Search code examples
pythonbiopython

A biopython script to split a large fasta file into multiple ones


I am working on a large fasta file I want to spliting into multiple ones according to the gene id. I am trying to use the above script from biopython tutorials:

def batch_iterator(iterator, batch_size):
    """Returns lists of length batch_size.

    This can be used on any iterator, for example to batch up
    SeqRecord objects from Bio.SeqIO.parse(...), or to batch
    Alignment objects from Bio.AlignIO.parse(...), or simply
    lines from a file handle.

    This is a generator function, and it returns lists of the
    entries from the supplied iterator.  Each list will have
    batch_size entries, although the final list may be shorter.
    """
    entry = True  # Make sure we loop once
    while entry:
        batch = []
        while len(batch) < batch_size:
            try:
                entry = iterator.next()
            except StopIteration:
                entry = None
            if entry is None:
                # End of file
                break
            batch.append(entry)
        if batch:
            yield batch 

record_iter=SeqIO.parse(open('/path/sorted_sequences.fa'), 'fasta')
for i, batch in enumerate (batch_iterator(record_iter, 93)):
    filename='gene_%i.fasta' % (i + 1)
    with open('/path/files/' + filename, 'w') as ouput_handle:
        count=SeqIO.write(batch, ouput_handle, 'fasta')
    print ('Wrote %i records to %s' % (count, filename))

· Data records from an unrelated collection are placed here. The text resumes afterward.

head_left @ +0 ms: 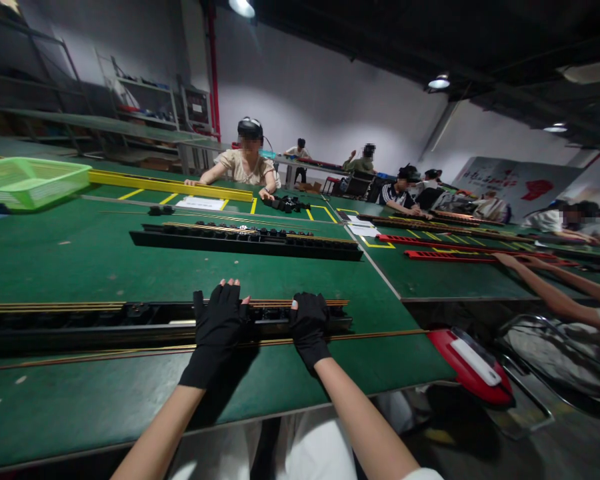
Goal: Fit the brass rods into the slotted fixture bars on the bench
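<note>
A long black channel rail (90, 328), fitted with black blocks and thin brass-coloured rods (50, 307), lies across the table before me. My left hand (223, 327), in a black fingerless glove, rests over the rail with its fingers stretched toward the far side. Farther right, my right hand (310, 323), gloved alike, has its fingers curled down over the rail near its right end; what lies under them is hidden. Along the near side runs a loose thin rod (375, 335), passing beneath both hands.
Beyond lies another black rail (245, 245) with rods. A green basket (35, 175) and yellow rail (175, 185) sit at the far left. Opposite sits a person (247, 160) in a headset. Red rails (450, 256) and a co-worker's arms (545, 287) are at right, beyond a red-and-white object (473, 365).
</note>
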Action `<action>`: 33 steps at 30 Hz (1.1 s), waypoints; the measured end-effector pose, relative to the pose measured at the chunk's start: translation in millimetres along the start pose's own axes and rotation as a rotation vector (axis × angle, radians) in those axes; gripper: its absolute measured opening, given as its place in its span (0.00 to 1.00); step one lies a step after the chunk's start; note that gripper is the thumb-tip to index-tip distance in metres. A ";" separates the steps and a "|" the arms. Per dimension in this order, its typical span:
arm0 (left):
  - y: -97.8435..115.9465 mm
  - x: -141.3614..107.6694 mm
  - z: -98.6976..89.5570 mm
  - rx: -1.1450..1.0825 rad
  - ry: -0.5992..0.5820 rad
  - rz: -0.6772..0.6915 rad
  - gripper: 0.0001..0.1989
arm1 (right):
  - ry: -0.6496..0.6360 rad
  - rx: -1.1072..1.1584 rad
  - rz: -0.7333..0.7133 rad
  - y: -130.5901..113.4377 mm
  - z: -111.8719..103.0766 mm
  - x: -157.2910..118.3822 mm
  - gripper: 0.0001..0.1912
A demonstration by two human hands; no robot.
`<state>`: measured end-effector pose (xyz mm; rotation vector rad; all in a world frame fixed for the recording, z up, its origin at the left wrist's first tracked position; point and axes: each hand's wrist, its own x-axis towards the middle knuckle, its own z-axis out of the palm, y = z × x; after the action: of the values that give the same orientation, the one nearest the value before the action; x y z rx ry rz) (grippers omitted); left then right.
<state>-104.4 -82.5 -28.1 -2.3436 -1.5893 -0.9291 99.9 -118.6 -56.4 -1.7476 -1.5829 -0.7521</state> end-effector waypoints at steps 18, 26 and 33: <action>19.6 7.5 2.0 0.037 -0.075 0.091 0.22 | 0.012 -0.023 0.002 0.2 2.8 0.5 0.14; 32.4 5.4 7.6 0.022 -0.132 0.062 0.22 | 0.045 0.035 0.011 0.9 8.1 -0.7 0.13; 40.1 5.1 10.5 -0.021 -0.114 0.093 0.24 | 0.038 0.051 -0.008 0.6 6.4 0.8 0.14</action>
<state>-63.5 -90.7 -25.3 -2.5024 -1.5010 -0.8107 100.5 -113.1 -59.8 -1.6827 -1.5708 -0.7381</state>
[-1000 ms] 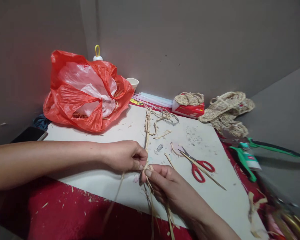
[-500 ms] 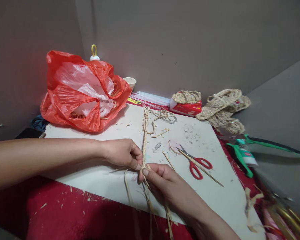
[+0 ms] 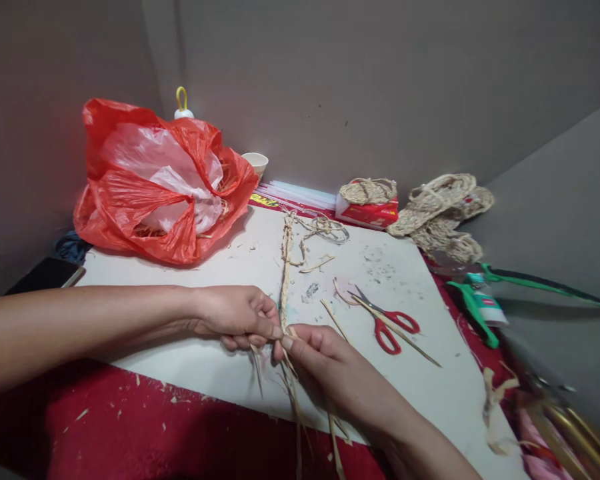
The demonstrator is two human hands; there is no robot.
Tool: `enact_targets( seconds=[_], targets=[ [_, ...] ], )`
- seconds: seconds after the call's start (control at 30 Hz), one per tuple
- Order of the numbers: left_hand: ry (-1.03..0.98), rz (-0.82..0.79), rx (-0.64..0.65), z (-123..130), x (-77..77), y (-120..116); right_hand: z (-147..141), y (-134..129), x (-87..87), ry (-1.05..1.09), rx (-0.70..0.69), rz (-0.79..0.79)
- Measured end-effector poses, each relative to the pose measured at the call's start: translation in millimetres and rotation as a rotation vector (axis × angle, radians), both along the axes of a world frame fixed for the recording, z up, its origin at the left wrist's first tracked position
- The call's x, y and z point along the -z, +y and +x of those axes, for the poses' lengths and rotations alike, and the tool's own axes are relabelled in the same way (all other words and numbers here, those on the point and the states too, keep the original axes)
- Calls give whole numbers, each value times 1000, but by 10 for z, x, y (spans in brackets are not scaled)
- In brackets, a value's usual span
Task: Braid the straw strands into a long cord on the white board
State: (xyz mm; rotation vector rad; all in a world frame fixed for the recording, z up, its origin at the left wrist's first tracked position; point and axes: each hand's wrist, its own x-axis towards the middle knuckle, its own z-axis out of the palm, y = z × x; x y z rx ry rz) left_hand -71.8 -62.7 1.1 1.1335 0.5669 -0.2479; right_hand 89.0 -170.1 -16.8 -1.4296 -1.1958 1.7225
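Observation:
A pale straw braid (image 3: 285, 280) runs from the back of the white board (image 3: 190, 383) down to my fingertips. My left hand (image 3: 243, 315) pinches its near end from the left. Thumb and fingers of my right hand (image 3: 320, 353) close on the same end from the right, with the two hands touching. Loose straw strands (image 3: 294, 400) hang below the pinch, over the board's front edge. Red-handled scissors (image 3: 384, 320) lie open to the right of my right hand, a long straw strip across them.
At the back left sits a red plastic bag (image 3: 167, 193) with straw inside. A paper cup (image 3: 256, 162), a red box (image 3: 367, 212) with coiled braid (image 3: 367, 191) on top, and a heap of braided straw (image 3: 440, 210) line the back. A phone (image 3: 47, 275) lies left; a green-handled tool (image 3: 475, 313) right.
My left fingers have shifted at the braid's end, with the lower fingers now showing beneath the thumb. My right hand keeps its pinch. The whole view has shifted slightly.

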Motion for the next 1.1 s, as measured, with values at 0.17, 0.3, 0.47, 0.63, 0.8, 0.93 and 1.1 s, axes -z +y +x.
enact_targets(
  seconds=[0.17,0.3,0.47,0.63,0.8,0.93,1.1],
  targets=[
    [-14,84,-95,6,39,-59,-23,6,-38,-96,-24,64],
    [12,82,-168,41,44,-111,-30,2,-95,-147,-50,67],
    [-26,3,-244,54,58,-128,-10,15,-194,-178,-37,118],
    [-43,14,-255,59,73,-134,31,18,-108,-112,26,28],
    [-69,99,-274,75,60,-162,55,-14,-12,67,67,-72],
    [-73,135,-279,81,46,-181,44,-36,-31,67,165,-28],
    [-60,153,-277,79,58,-189,-10,-68,-66,-387,192,199]
  ],
)
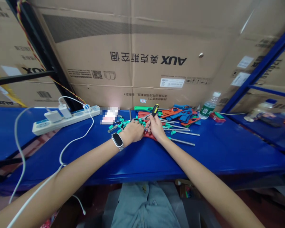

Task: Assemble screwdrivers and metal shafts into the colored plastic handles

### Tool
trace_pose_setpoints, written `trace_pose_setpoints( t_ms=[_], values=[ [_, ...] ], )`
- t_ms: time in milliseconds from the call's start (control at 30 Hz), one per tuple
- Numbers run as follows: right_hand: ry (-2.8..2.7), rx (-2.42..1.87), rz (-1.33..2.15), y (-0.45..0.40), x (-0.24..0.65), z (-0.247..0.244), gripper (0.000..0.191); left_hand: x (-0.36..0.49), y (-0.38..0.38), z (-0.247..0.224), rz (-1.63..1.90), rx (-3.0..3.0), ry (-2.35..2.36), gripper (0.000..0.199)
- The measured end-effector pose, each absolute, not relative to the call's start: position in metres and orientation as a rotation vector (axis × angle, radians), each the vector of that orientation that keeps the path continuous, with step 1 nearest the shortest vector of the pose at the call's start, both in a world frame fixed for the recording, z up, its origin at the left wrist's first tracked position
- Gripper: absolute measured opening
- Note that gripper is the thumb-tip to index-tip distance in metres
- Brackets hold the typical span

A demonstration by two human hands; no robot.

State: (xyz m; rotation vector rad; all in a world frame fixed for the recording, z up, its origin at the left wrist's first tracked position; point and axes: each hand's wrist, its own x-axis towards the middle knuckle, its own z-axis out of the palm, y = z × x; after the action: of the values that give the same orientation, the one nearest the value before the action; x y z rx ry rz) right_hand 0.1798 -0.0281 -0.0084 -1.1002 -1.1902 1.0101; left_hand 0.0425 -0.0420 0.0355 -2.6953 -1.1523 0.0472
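My right hand [156,128] is closed round a screwdriver with a black and yellow handle [155,109], which sticks up above the fingers. A thin metal shaft shows below, between my two hands. My left hand [133,130], with a watch on the wrist, is curled close beside it; what its fingers hold is hidden. A red piece [150,136] lies under my hands. Around them are small teal clips [120,126] and several metal rods [184,141] with teal ends. Orange and blue plastic handles [186,114] are heaped to the right.
On the blue table [109,158], a white power strip [66,118] with plugs and white cables lies at left. A water bottle [209,106] stands behind on the right, beside a small red box [217,117]. A large cardboard box [133,72] walls off the back.
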Motion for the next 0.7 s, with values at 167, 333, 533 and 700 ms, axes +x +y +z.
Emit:
trace_pose_setpoints(
  t_ms=[167,333,533,700],
  values=[
    [-1.17,-1.119,1.091,-0.028,0.18,-0.005,0.036,0.041,-0.033,0.036,0.062,-2.735,-1.2,0.02],
    [-1.18,-1.132,1.079,-0.028,0.179,-0.004,0.027,0.032,-0.034,0.032,-0.121,-2.776,-1.194,0.022],
    [-1.177,-1.141,1.082,-0.029,0.179,-0.003,0.024,0.018,-0.019,0.027,-0.24,-2.943,-1.091,0.021],
    [-1.193,-1.157,1.091,-0.03,0.179,-0.002,0.021,0.007,-0.003,0.029,-0.366,-3.171,-0.997,0.018]
  ],
)
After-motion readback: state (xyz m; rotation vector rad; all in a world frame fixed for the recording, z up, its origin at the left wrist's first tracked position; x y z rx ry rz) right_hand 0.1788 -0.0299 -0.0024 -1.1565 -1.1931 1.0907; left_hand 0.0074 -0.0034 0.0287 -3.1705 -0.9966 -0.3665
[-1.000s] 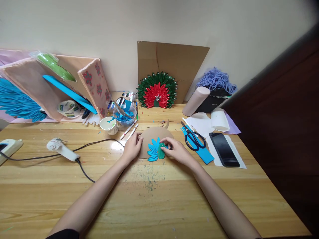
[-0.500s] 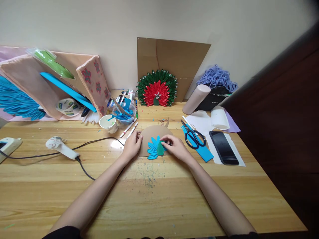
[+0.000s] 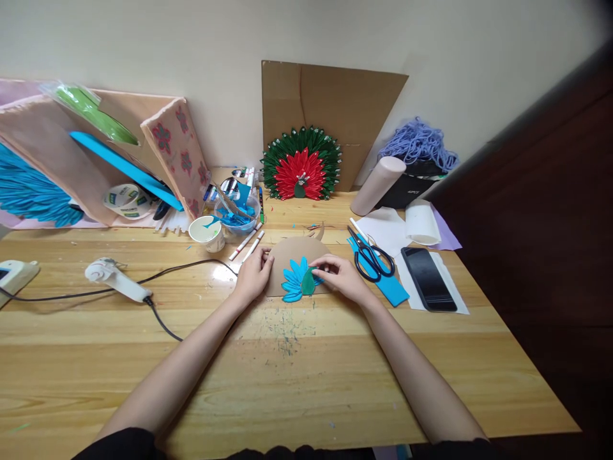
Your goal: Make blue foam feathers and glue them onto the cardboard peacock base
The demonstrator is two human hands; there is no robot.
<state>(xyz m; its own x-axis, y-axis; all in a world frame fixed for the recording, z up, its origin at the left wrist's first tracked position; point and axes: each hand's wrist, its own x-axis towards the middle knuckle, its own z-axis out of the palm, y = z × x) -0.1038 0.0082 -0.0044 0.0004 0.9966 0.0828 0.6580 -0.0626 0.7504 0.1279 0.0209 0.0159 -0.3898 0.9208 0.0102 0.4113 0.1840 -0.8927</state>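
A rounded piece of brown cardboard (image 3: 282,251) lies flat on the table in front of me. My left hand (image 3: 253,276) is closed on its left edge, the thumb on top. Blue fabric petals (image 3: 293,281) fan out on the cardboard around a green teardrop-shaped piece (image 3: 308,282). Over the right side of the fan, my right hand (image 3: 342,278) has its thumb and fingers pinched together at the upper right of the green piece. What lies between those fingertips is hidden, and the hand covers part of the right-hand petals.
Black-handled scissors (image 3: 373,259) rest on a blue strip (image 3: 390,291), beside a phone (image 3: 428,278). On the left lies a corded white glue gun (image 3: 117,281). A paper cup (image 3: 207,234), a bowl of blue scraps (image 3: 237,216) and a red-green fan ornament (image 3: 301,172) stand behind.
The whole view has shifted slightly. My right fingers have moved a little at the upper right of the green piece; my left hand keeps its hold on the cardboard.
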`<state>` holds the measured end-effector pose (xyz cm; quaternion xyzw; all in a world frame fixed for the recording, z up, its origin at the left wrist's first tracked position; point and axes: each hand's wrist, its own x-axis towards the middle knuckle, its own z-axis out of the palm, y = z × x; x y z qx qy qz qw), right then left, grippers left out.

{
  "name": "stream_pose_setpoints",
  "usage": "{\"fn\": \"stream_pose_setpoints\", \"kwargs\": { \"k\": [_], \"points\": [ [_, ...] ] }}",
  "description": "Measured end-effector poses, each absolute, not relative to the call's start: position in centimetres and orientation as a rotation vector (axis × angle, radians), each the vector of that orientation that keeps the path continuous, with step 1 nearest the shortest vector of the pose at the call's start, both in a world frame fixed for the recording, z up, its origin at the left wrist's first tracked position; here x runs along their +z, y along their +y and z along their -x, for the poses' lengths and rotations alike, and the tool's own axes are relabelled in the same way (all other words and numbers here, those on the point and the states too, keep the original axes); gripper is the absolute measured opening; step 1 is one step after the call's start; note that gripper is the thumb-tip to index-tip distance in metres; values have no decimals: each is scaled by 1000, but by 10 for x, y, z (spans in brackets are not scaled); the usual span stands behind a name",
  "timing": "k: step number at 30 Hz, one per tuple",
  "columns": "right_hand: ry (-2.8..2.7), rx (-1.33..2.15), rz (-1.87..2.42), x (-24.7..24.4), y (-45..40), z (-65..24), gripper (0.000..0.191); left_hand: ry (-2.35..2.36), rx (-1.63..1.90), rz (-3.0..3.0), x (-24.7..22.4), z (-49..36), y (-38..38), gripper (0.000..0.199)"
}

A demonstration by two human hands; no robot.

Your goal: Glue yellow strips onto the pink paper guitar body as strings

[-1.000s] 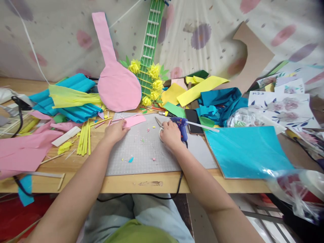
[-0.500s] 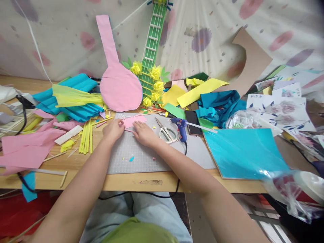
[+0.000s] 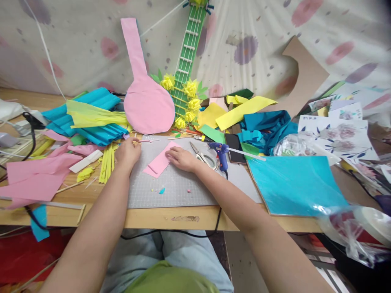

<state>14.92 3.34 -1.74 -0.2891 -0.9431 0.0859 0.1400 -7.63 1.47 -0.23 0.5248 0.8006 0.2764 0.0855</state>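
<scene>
Fingers of R hand (image 3: 182, 159) lie extended on the pink paper (image 3: 161, 161), left of the cutting mat's (image 3: 177, 197) ctr; L hand's (image 3: 127, 152) are bent at the mat's far-left corner by a thin stick (image 3: 151, 141), grip can't tell. Positioning step, I'd guess; next move prob. needs paper steady. Vs ½ sec ago: paper's swung steeper, nearer mat's front, L hand's off it.

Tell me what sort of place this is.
Probably a papercraft workspace: a glue gun and scissors lie on a gridded cutting mat, with coloured paper heaped around.
</scene>
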Motion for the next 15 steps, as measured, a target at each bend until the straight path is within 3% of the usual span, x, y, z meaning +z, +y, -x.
{"fn": "stream_pose_setpoints", "kwargs": {
  "k": [5,11,15],
  "points": [
    [-2700,189,1033,-12,39,-162,32,2025,720,-1906,3,43,6,38],
    [-2551,80,1232,-24,30,-141,56,1549,514,-2262,-12,49,8,75],
    [-2637,105,1200,-30,30,-140,60,1535,508,-2204,-10,72,14,59]
  ]
}}
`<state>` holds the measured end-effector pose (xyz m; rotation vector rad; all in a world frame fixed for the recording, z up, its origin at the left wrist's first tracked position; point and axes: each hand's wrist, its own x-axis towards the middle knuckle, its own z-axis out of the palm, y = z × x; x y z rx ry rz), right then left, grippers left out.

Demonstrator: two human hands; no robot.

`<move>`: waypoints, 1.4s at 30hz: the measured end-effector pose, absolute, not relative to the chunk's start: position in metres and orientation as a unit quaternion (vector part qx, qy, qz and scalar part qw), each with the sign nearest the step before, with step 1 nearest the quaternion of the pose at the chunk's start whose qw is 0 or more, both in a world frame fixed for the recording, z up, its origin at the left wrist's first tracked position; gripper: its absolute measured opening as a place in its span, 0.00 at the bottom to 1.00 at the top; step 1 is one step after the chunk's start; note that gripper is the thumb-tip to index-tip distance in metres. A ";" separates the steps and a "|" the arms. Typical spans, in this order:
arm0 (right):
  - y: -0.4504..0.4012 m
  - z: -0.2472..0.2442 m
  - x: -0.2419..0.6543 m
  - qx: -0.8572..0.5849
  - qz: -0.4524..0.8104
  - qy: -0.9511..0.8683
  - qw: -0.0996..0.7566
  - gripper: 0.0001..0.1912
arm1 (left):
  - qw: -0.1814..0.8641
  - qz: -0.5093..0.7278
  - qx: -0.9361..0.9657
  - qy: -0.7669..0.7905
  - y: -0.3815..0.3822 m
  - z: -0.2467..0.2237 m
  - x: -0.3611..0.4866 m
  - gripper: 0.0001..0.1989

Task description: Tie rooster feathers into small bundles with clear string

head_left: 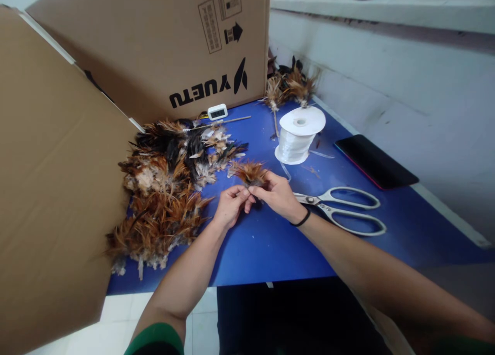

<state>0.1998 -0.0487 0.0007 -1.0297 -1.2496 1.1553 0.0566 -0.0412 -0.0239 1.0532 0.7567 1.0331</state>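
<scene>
A brown feather tuft [249,173] is held above the middle of the blue table [266,257], its feathered end directed toward the far edge. Its base is pinched between the thumb and fingers of the left hand [231,205]; it is also grasped by the right hand [279,194], thumb against the base. Whether anything else is gripped cannot be told. A black band [301,217] is worn on the right wrist.

Scissors [352,212] are laid just beside the right hand, handles pointed toward the right edge; the blade tips are hidden. Beyond, a spool [297,141] of translucent ribbon is stood upright, nearer the far right corner. A phone [377,161] is placed along the right edge.

A large feather pile [162,210] is spread along the left side, with a thin stick [234,120] lying at its far end. A white digital display [217,112] is set at the far edge, against a cardboard box [154,51]. More feather bunches [296,85] are gathered at the far right corner.
</scene>
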 end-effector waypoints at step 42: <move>-0.058 0.001 0.199 -0.425 0.287 -0.667 0.540 0.08 | 0.645 0.521 0.406 0.383 -0.041 -0.019 0.061 0.13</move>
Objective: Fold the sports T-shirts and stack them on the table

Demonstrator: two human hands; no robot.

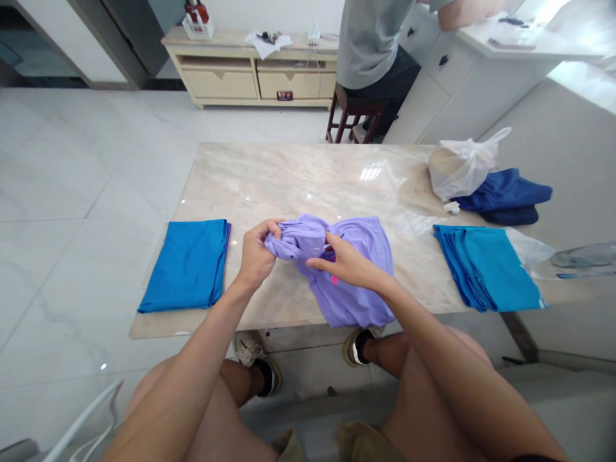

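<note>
The purple garment (pixel 359 269) is gripped by the closed left hand (pixel 257 253) and touched by the partly open right hand (pixel 344 260); its length is extended rightward, toward the near table edge.

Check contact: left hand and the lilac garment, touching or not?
Touching. The head view shows it: the left hand has its thumb and fingers closed on the bunched end of the lilac garment, with fabric between them.

Person (pixel 368 45): head cut off @ top edge; btl (pixel 584 256) cut off @ R; bag (pixel 459 170) contents unclr.
</note>
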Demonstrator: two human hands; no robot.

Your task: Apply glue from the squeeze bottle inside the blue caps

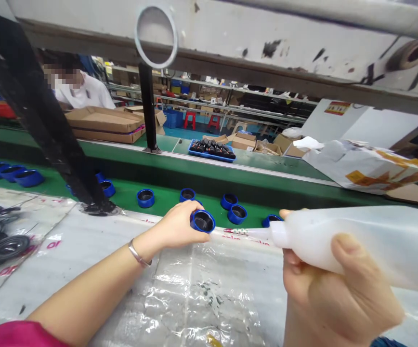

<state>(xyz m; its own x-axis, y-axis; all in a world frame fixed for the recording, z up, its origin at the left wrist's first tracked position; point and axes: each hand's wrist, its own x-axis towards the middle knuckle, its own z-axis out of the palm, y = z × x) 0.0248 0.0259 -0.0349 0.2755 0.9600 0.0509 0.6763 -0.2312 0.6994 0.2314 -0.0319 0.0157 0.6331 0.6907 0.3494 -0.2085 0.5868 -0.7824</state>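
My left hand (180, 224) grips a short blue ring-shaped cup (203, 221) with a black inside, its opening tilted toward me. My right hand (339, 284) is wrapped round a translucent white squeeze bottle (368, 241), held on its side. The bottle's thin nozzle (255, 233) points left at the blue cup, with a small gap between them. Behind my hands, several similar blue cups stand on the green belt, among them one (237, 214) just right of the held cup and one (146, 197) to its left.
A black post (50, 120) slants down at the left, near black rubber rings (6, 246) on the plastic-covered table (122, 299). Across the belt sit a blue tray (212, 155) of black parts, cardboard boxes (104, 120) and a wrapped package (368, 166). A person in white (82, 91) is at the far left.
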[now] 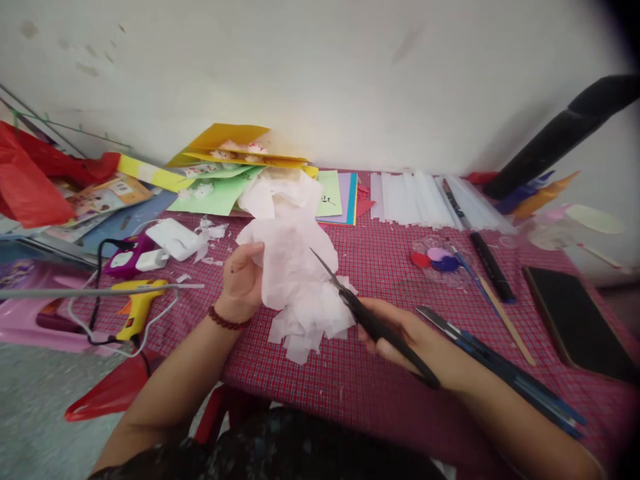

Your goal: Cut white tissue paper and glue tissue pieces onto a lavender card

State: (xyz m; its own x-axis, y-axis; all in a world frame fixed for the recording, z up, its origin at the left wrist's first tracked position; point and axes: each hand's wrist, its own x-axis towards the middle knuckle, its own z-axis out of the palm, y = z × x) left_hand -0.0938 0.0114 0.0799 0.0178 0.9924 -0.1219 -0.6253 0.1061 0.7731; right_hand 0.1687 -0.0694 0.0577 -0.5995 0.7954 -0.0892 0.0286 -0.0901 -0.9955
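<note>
My left hand [243,283] grips the left edge of a white sheet of thin paper [295,260], thumb on top and the other fingers hidden behind it. In my right hand [395,327] is a pair of black-handled scissors [367,317]. The blades point up and to the left, over the right part of the sheet; whether they touch it I cannot tell. Cut white paper pieces [310,327] lie in a heap just below the sheet. More white paper [280,190] lies behind it.
A yellow glue gun [137,307] and white plugs [175,239] lie at left. Folded yellow and green cards [220,190] stand at the back. At right are a paint palette [437,260], a paintbrush [500,310], a utility knife [500,367], a black phone [575,320] and a black stand arm [560,133].
</note>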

It does split the files with 93 sequence in them but it gives 2 files per group of 93. I cannot see the error but I guess there is one. There is another way I could split the large fasta file in a different way? Thanks


Solution

  • In case there is anyone interested in this script in the future. The script works perfectly the way it is. The problems was that the file I was trying to divide had more sequences than it should. So I deleted the bad file, and produce a new one that split nicely with the above script.